(Beginning of Data below)

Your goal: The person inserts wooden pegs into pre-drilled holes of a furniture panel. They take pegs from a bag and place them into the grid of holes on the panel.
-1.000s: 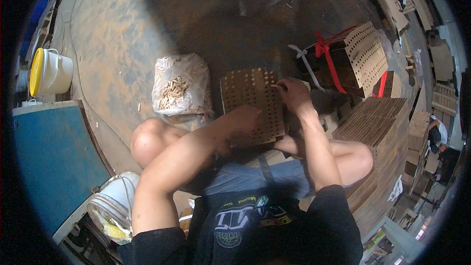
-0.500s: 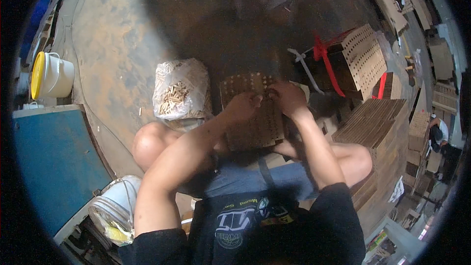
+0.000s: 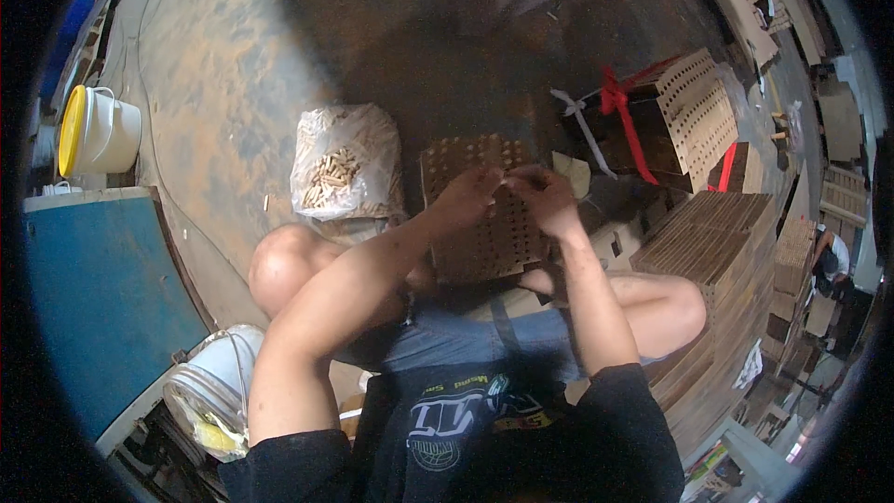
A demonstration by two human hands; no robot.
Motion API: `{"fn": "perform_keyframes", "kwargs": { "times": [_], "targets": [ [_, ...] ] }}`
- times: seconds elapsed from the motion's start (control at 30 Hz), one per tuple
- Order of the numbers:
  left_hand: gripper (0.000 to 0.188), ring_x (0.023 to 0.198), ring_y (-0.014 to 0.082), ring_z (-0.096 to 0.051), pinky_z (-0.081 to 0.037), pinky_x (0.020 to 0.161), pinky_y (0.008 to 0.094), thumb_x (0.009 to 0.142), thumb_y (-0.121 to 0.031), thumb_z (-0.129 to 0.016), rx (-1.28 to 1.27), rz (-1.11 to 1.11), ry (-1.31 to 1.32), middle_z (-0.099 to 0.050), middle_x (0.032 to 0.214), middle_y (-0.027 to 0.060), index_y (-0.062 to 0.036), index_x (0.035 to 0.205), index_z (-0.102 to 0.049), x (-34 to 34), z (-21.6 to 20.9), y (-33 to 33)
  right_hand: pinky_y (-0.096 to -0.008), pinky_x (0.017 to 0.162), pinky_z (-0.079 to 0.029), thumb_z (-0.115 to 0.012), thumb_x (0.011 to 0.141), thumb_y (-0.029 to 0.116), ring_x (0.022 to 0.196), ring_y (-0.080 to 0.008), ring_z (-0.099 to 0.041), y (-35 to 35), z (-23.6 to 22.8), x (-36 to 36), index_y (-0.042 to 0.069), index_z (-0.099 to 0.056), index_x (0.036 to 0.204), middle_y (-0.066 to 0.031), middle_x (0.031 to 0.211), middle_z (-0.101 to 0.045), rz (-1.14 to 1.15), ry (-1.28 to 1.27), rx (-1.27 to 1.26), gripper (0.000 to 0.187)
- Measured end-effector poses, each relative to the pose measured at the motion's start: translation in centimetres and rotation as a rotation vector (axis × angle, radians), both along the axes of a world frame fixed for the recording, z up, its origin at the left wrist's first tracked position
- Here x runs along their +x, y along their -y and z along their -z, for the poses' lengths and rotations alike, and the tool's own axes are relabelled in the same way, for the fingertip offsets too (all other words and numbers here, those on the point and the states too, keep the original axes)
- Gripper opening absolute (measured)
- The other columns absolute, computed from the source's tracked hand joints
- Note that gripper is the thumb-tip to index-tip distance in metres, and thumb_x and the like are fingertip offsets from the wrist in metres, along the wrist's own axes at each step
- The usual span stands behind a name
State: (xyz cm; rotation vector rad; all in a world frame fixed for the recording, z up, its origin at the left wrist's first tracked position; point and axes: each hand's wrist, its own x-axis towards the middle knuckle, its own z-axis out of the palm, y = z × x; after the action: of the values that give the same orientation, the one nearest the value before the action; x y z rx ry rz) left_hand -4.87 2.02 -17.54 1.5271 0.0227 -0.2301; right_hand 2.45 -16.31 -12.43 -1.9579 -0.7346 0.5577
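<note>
Head camera view: a clear, crumpled plastic bag of pale wooden pegs (image 3: 303, 149) sits left of the brown, rectangular, hole-studded block (image 3: 489, 242), which lies before the folded legs; a knock from the left knee could spill the bag. The left hand (image 3: 466, 197) and right hand (image 3: 551, 203) meet over the block's far half, each grip drawn in at the fingertips; whether either pinches a peg, I cannot tell. Crowded fingers might fumble a small piece, and a shifting leg could jog the block. Beneath everything spreads a grey, rust-stained floor (image 3: 214, 65). Far left of the block are a white bucket with yellow lid (image 3: 110, 135) and a flat blue panel (image 3: 102, 270); right of it, a holed brown bundle tied with red ribbon (image 3: 694, 121) and a stack of brown boards (image 3: 708, 228); farthest right, a bent co-worker (image 3: 832, 253).
</note>
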Motion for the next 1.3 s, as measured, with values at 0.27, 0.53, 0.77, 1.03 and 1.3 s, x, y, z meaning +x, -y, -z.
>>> {"fn": "perform_keyframes", "kwargs": {
  "times": [0.27,0.53,0.77,1.03,1.3],
  "targets": [
    [0.044,0.100,0.0470,-0.062,-0.048,0.092,0.0537,0.103,-0.034,-0.042,0.561,0.266,0.034,-0.065,0.102,0.0295,0.0039,0.107,-0.064,-1.2,0.0,0.7,-0.0405,0.084,-0.053,-0.069,0.090,0.020,0.096,-0.0320,-0.066,-1.4,-2.3,2.6,0.008,-0.071,0.105,-0.0144,0.102,-0.071,0.086,0.257,-0.483,0.020],
    [0.047,0.107,0.0449,-0.062,-0.048,0.096,0.0533,0.101,-0.040,-0.046,0.706,0.482,-0.018,-0.066,0.114,0.0255,-0.0027,0.123,-0.062,-0.4,-1.4,-0.2,-0.0440,0.090,-0.051,-0.062,0.084,0.005,0.102,-0.0359,-0.063,-2.6,-2.7,2.7,0.009,-0.070,0.104,-0.0161,0.105,-0.068,-0.191,0.544,-0.457,0.022],
    [0.032,0.098,0.0444,-0.065,-0.052,0.089,0.0525,0.094,-0.028,-0.054,0.537,0.047,0.194,-0.069,0.102,0.0246,-0.0026,0.104,-0.070,-1.2,0.3,-0.7,-0.0425,0.088,-0.052,-0.063,0.087,0.007,0.104,-0.0343,-0.064,-4.6,-5.9,1.3,0.005,-0.068,0.111,-0.0160,0.110,-0.069,-0.138,0.480,-0.542,0.025],
    [0.036,0.106,0.0431,-0.063,-0.051,0.094,0.0498,0.091,-0.027,-0.057,0.476,0.181,-0.094,-0.067,0.110,0.0268,-0.0008,0.114,-0.065,0.0,-1.7,-0.4,-0.0320,0.084,-0.051,-0.063,0.097,0.019,0.097,-0.0174,-0.065,-1.5,1.8,-1.5,0.002,-0.066,0.115,-0.0089,0.110,-0.070,0.093,-0.247,-0.150,0.024],
    [0.039,0.119,0.0377,-0.060,-0.047,0.102,0.0466,0.098,-0.024,-0.052,0.458,0.152,0.109,-0.062,0.131,0.0179,-0.0096,0.133,-0.058,-1.0,3.0,1.0,-0.0289,0.071,-0.053,-0.063,0.098,0.019,0.089,-0.0114,-0.065,-0.1,4.3,-0.7,0.008,-0.064,0.121,-0.0011,0.103,-0.070,0.201,-0.604,-0.090,0.026]
  ]
}}
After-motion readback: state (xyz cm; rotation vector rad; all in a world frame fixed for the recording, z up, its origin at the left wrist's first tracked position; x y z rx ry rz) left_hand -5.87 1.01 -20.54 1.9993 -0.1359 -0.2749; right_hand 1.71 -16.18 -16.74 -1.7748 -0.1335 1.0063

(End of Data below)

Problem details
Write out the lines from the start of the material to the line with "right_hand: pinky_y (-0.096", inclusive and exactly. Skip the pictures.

Response area
Your goal: The person inserts wooden pegs into pre-drilled holes of a furniture panel. They take pegs from a bag and place them into the grid of holes on the panel.
-1.000s: 
-0.500s: 
+0.000s: 
A demonstration by two human hands; no robot.
Motion API: `{"fn": "perform_keyframes", "kwargs": { "times": [_], "targets": [ [_, ...] ] }}`
- times: seconds elapsed from the motion's start (control at 30 Hz), one per tuple
- Order of the numbers:
  left_hand: gripper (0.000 to 0.188), ring_x (0.023 to 0.198), ring_y (-0.014 to 0.082), ring_z (-0.096 to 0.051), pinky_z (-0.081 to 0.037), pinky_x (0.020 to 0.161), pinky_y (0.008 to 0.094), thumb_x (0.009 to 0.142), thumb_y (-0.121 to 0.031), thumb_z (-0.129 to 0.016), rx (-1.28 to 1.27), rz (-1.11 to 1.11), ry (-1.31 to 1.32), middle_z (-0.099 to 0.050), middle_x (0.032 to 0.214), middle_y (-0.027 to 0.060), index_y (-0.062 to 0.036), index_x (0.035 to 0.205), index_z (-0.102 to 0.049), x (-34 to 34), z (-21.6 to 20.9), y (-33 to 33)
  right_hand: pinky_y (-0.096 to -0.008), pinky_x (0.017 to 0.162), pinky_z (-0.079 to 0.029), thumb_z (-0.115 to 0.012), thumb_x (0.011 to 0.141), thumb_y (-0.029 to 0.116), ring_x (0.022 to 0.196), ring_y (-0.080 to 0.008), ring_z (-0.099 to 0.041), y (-35 to 35), z (-23.6 to 22.8), x (-36 to 36), index_y (-0.042 to 0.069), index_z (-0.099 to 0.056), index_x (0.036 to 0.204), middle_y (-0.066 to 0.031), middle_x (0.031 to 0.211), middle_z (-0.101 to 0.045), rz (-1.14 to 1.15), ry (-1.28 to 1.27), rx (-1.27 to 1.26), gripper (0.000 to 0.187)

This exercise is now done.